Vermont’s mud season — the so-called fifth season between winter and spring where thawing ice turns dirt roads into dangerous quagmires — came early this year amidst an unusually warm winter.
Increased global temperatures due to climate change and the naturally-occurring El Niño Southern Oscillation Event contributed to a uniquely warm winter, resulting in a much earlier thawing than usual.
Mud season is a problem every year in New England. Vermont, with its majority-unpaved roads, is especially prone to it, but no place with the conditions for mud season has it easy. The difference this year is the timing – it’s much easier to prepare for an event that happens around the same time each year, but this year Vermonters have already seen its effects.
‘People have to be careful’
In Duxbury, where 76% of roads are unpaved, road foreman Brian Gibbs said his team ended up using most of their gravel on road repair following a muddy period in December, not expecting more thaws before the end of the season. While crews were able to fix most roads before temperatures dropped again this week, Gibbs said, they’re hoping snow might fill in some of the remaining ruts.
“We don’t have much material left,” Gibbs said. “Our budget doesn’t start over until July, and we usually don’t start getting material until September, so people are going to have to be patient and let us do what we can do with what we got.”
‘This is a bit early’
Ben DeJong, the Vermont state geologist, lives on a dirt road in neighboring Waterbury, where 49% of roads are unpaved.
This is the second time this winter the road has become muddy, and in recent days the town road crew has been regrading daily, DeJong said.

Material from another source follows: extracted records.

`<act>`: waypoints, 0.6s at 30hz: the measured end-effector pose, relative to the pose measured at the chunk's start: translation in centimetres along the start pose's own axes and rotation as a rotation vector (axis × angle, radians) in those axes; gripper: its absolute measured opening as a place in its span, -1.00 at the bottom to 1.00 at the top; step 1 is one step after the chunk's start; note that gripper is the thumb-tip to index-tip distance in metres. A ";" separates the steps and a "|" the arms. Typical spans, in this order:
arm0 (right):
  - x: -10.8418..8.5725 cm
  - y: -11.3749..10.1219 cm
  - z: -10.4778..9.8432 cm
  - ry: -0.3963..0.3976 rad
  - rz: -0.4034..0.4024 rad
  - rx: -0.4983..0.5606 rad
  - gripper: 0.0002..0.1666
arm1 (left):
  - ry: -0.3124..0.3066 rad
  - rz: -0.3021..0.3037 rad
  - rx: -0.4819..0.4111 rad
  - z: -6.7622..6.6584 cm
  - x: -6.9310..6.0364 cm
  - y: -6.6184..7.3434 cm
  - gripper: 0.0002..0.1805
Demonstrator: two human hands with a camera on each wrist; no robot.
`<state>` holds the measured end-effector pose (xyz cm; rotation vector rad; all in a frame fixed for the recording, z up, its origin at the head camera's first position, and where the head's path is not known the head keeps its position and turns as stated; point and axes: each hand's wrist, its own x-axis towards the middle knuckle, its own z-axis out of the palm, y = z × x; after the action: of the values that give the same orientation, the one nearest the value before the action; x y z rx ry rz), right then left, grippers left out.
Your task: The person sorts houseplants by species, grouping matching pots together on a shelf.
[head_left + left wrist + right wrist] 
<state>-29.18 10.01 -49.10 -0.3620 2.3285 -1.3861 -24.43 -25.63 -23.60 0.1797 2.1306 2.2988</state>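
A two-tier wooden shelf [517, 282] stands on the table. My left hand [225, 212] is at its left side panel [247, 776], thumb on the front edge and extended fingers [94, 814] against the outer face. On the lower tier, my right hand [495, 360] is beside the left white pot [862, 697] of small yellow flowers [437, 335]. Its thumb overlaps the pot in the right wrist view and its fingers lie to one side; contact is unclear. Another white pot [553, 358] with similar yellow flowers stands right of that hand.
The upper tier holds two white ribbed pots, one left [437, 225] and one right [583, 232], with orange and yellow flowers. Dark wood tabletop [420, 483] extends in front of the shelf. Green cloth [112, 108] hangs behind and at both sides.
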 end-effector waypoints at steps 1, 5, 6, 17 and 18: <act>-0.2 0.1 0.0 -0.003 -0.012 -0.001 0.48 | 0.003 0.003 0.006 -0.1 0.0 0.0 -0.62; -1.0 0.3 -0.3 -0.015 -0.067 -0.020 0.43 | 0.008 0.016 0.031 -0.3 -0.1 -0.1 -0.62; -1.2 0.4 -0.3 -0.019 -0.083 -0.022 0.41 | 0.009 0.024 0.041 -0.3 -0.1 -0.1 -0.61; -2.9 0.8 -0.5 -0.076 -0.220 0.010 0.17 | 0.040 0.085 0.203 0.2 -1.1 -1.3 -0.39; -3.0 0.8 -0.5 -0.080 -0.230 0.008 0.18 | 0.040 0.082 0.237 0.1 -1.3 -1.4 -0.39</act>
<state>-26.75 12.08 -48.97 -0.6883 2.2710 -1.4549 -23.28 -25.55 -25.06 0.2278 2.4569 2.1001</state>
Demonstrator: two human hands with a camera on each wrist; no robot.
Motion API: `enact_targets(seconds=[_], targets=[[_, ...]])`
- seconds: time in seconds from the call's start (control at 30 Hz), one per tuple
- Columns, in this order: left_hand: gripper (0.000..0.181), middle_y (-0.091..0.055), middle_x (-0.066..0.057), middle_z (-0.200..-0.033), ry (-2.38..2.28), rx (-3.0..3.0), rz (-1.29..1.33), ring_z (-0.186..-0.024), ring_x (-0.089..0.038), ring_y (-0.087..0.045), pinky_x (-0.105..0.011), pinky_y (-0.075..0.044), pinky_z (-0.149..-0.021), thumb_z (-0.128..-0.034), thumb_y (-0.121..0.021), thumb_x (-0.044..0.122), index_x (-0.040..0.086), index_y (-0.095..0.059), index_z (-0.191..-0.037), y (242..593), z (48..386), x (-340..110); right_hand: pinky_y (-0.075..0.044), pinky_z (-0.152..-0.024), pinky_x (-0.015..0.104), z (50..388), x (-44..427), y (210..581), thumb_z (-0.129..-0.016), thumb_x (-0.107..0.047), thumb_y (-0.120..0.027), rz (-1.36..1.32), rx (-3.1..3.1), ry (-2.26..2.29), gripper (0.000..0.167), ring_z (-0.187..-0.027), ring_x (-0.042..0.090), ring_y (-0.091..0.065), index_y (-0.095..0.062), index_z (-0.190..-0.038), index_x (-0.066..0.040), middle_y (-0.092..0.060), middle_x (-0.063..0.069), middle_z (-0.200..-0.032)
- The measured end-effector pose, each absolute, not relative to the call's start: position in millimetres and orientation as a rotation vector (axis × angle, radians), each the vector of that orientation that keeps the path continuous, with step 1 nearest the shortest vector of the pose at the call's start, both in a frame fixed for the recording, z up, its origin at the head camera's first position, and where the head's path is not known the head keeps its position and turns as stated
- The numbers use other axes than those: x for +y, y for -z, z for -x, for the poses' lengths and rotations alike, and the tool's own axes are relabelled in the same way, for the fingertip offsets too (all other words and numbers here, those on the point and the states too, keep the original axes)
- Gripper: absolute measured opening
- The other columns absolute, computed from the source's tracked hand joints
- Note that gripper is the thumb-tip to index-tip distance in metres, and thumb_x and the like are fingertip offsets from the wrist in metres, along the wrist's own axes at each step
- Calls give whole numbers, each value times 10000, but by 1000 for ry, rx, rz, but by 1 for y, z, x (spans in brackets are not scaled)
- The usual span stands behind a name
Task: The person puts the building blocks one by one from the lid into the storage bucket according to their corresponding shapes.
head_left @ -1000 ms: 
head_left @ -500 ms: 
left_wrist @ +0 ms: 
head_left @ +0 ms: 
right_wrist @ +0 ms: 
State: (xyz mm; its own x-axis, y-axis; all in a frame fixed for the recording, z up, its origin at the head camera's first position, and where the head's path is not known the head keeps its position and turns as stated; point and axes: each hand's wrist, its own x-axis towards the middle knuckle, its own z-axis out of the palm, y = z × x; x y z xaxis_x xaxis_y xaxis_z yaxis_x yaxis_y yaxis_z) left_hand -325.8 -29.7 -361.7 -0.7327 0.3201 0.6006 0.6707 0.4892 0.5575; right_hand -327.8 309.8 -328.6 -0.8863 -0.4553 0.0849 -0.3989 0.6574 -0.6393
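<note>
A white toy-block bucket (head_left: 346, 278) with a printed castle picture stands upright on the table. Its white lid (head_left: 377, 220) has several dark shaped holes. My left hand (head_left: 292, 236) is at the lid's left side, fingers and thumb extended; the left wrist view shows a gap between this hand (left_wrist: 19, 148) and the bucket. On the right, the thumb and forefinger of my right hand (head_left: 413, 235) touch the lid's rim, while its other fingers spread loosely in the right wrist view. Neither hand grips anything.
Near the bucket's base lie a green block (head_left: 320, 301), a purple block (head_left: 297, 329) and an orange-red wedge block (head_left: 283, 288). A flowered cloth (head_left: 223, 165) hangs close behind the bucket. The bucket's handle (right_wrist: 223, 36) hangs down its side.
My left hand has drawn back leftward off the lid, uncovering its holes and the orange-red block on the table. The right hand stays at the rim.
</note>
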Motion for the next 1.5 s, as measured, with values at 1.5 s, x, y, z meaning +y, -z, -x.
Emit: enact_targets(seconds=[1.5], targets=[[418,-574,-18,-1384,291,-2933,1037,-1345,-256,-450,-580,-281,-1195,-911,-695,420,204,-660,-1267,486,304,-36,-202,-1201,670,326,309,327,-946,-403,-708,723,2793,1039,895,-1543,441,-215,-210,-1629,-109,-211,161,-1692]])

“Typically, the roads tend to start getting bad slash impassable right around sugar season,” DeJong said. “So this seems weird. I mean, this is a bit early.”
Mud season is a large impediment to Vermont’s rural economy, which relies on unpaved roads, said Anson Tebbetts, the state secretary of agriculture.
“There’s commerce that’s going on behind the scenes, everything from delivering mail to picking up milk to sugaring. So back roads are really important to the rural economy. And when they become really muddy, there’s a lot of challenges with it.” Tebbetts said. “But as Vermonters do, they’re going with the flow.”